“By checking this box I agree to accept the terms and conditions that I have not read.”
Even now, I only become aware of my lax attitude toward personal security because we’ve been working closely with RSA on a study conducted by the Ponemon Institute on consumer security perceptions. To be fair I’ve never (that I know of…) been a victim of fraud or identity theft, which might account for my lack of security self-awareness. Otherwise I’d like to think my behavior might change.

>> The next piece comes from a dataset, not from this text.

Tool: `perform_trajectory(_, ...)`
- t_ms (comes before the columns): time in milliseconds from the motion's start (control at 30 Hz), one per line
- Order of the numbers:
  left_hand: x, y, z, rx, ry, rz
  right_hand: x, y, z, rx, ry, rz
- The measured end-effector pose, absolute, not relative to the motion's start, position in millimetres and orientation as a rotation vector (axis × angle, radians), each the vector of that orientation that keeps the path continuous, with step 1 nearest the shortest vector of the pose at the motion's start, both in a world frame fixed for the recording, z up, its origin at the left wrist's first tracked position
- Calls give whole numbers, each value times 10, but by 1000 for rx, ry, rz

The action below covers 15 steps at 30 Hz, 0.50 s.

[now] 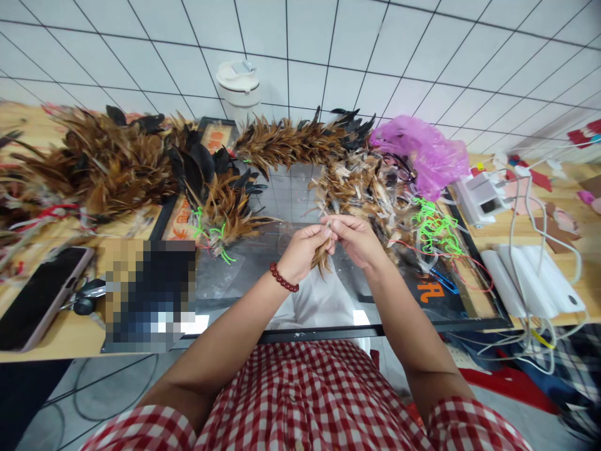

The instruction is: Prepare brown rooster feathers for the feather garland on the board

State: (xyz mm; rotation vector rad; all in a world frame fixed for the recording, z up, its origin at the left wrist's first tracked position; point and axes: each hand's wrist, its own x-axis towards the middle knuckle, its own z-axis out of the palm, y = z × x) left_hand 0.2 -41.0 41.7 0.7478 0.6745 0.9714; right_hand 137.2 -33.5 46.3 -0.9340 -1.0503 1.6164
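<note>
Principal risk: the small feather tuft (322, 260) appears secured by fingertip pressure alone; slack or uneven pressure could let single feathers slip out. Secondary risk: the loose feather pile (359, 191) lies just beyond the right hand (360, 241) on the far side; a sweep of that hand could scatter it. The tangled green cords (434, 228), right of the pile, could snag if pulled.

Position: the tuft hangs between the hands, tips toward the near side, above the dark-framed panel (328, 332) on the tabletop (70, 340). The left hand (303, 254) and right hand meet at the tuft's far end, both pinching it; each one's share of the grip cannot be told.
</note>
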Motion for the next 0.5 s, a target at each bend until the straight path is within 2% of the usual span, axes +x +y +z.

I’m far from alone in my behaviors. RSA’s research found that 45% of consumers state recent breaches have not affected their use of credit or debit cards. And I’m as guilty as any of them with my bad security behavior. In fact, I often say that the only reason my credit card hasn’t been compromised has nothing to do with my security consciousness, but is because I forget my password every time I go to log-in, forcing me to create a new one each time.
I can understand why the average person might develop these bad habits due to a lack of understanding the implications of poor practices. But I spend my days supporting the IT security organizations fighting the good fight against cybercriminals and promoting safer online practices. So what’s my excuse? Why don’t I eat my own safe and secure dog food?
The truth? I chalk it up to a mix of apathy and fatalism and put blind trust in the things I download (and now that I’ve put that it writing I see how dumb that is). For everything else I figure if I get hacked, I get hacked, what can I really do at this point to stop it when fraudsters have graduated to installing POS malware at all the stores I shop at and ATM skimmers where I get my cash?
I understand the naiveté of my reasoning here. Of course there are a lot of things I can do to improve my personal security: keep detailed records of all my purchases, pay close attention to my credit and debit card statements, change my passwords regularly and employ multi-factor authentication where I can.
A lot can be said about how businesses can improve their security practices to better protect their consumers (but that’s a whole other blog), but from the individual consumer perspective, it’s not too hard to do our part too. Especially with the holiday shopping season fast approaching (CHEN’s hood in DTX has already begun putting up decorations) it’s a good a time as any to be mindful of how we treat our sensitive personal information.